Netts’s compromise: Weeks would be given free use of rooms 107 and 108 (the smaller rooms) at the community center for all the days of early voting, free of charge. And the council would either cancel its scheduled meeting on Election Day, Nov. 4, or more it to its city administrative offices (or reschedule it to another day), so Weeks could hold Election Day voting in the larger room. Weeks had requested the use of the larger room throughout early voting days and on Election Day itself.

Weeks never explicitly agreed to the compromise during the hour-long special meeting with the council, arranged at Weeks’s request (another concession for the supervisor), and said she’d wait for the official letter from City Manager Jim Landon spelling out the terms. The council directed Landon to draft that letter and have it ready for formal approval at the council’s meeting Tuesday. And for a while, it appeared as if Weeks would stand by her own demand for the larger room, which she pointedly called “the people’s room” when council member Bill Lewis referred to it as “our room,” meaning the council’s.

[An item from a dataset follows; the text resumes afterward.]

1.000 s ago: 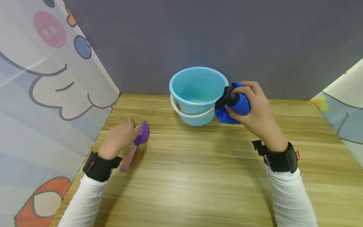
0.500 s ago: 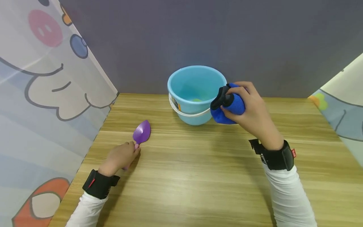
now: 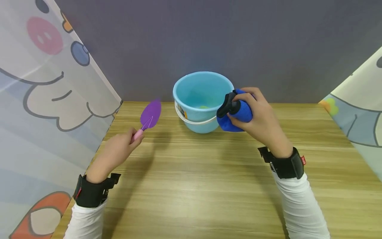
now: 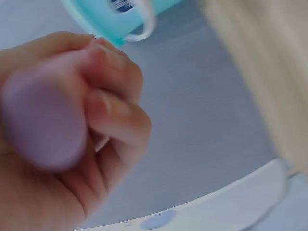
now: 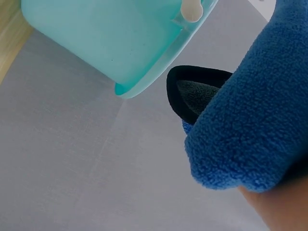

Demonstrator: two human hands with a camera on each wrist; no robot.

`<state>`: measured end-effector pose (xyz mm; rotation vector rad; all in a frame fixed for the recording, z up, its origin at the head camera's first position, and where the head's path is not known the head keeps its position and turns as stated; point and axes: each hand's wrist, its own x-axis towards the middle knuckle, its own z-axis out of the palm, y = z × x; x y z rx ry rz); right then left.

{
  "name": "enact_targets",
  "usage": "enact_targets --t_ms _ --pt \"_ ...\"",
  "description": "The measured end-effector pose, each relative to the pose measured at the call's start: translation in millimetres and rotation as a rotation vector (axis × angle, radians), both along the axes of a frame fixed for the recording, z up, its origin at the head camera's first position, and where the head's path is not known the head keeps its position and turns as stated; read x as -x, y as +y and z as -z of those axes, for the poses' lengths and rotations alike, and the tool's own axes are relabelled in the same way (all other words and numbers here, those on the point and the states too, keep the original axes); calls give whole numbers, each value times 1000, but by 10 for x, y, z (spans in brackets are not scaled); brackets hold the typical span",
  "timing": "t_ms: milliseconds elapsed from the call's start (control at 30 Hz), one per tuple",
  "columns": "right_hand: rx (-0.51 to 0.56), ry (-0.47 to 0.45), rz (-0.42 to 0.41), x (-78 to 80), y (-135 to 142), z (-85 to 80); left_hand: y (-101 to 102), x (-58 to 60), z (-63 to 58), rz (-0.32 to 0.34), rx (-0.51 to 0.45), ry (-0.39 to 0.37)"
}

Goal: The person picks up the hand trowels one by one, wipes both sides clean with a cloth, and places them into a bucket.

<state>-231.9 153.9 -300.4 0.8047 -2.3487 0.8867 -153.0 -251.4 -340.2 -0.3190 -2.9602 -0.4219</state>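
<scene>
My left hand (image 3: 116,151) grips the pink handle of a purple garden trowel (image 3: 151,114). Its pointed blade is raised over the left of the table, and a shadow falls below. The rounded handle end (image 4: 45,125) shows blurred in the left wrist view, with fingers curled round it. In my right hand (image 3: 262,124) is a bunched blue plush cloth (image 3: 245,112) with black edging, also close up in the right wrist view (image 5: 250,115). That cloth is in front of the right side of a light blue bucket (image 3: 198,114), whose white bail hangs down in front.
A small yellow-green patch (image 3: 204,107) shows inside the bucket. The bucket stands on the wood-grain table (image 3: 191,186) near a dark grey panel (image 3: 209,36) at the back. A cartoon-printed curtain (image 3: 44,106) borders the left side, and another printed sheet (image 3: 361,113) the right.
My left hand has taken hold of the trowel's handle and lifted it from the table, moving it away from me. My right hand still holds the cloth beside the bucket.
</scene>
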Motion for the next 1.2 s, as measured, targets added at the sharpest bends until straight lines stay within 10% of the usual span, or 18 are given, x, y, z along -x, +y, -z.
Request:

But after the meeting, Weeks in a brief interview made clear that she would not let the disagreement derail her plan to have the community center become an early voting location. “I’m not going to refuse it,” she said, “because I know we desperately need another early voting site in Palm Coast, and the library site desperately needs some relief.” Weeks said that she wanted to ensure that if voters complain, she would have done everything possible to secure the larger accommodations, and that they would have to take their complaints to the council instead.

Weeks was requesting the community center’s larger room for 13 days in August 2014 and 13 days in October and November 2014. The room’s 2,000 square feet is twice as large as the smaller space the city is willing to grant Weeks. There are no room reservations for the room during the primary period.

The county deeded the community center to the city in 2000 without any deed restrictions on the use of the building. That means the county may not demand that the community center be used in any given way, other than at the city’s discretion. Weeks over the past few months had suggested that the city was violating the agreement with the county by not acceding to her requests.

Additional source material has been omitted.